Assignment »
Everything from the line containing "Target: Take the" to the end of the listing, both included, should be returned exactly, apart from the pictures.
BEGIN Source data
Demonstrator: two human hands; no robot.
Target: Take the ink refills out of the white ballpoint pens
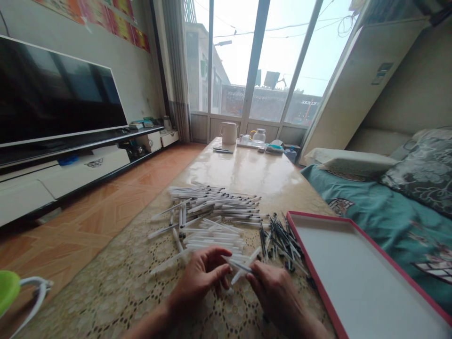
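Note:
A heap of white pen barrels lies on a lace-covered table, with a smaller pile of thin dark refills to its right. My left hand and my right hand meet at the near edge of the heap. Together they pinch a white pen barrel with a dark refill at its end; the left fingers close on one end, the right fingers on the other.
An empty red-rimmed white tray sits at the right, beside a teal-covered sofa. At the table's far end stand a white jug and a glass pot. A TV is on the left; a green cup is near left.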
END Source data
Your solution »
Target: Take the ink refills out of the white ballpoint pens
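Note:
A heap of white pen barrels lies on a lace-covered table, with a smaller pile of thin dark refills to its right. My left hand and my right hand meet at the near edge of the heap. Together they pinch a white pen barrel with a dark refill at its end; the left fingers close on one end, the right fingers on the other.
An empty red-rimmed white tray sits at the right, beside a teal-covered sofa. At the table's far end stand a white jug and a glass pot. A TV is on the left; a green cup is near left.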

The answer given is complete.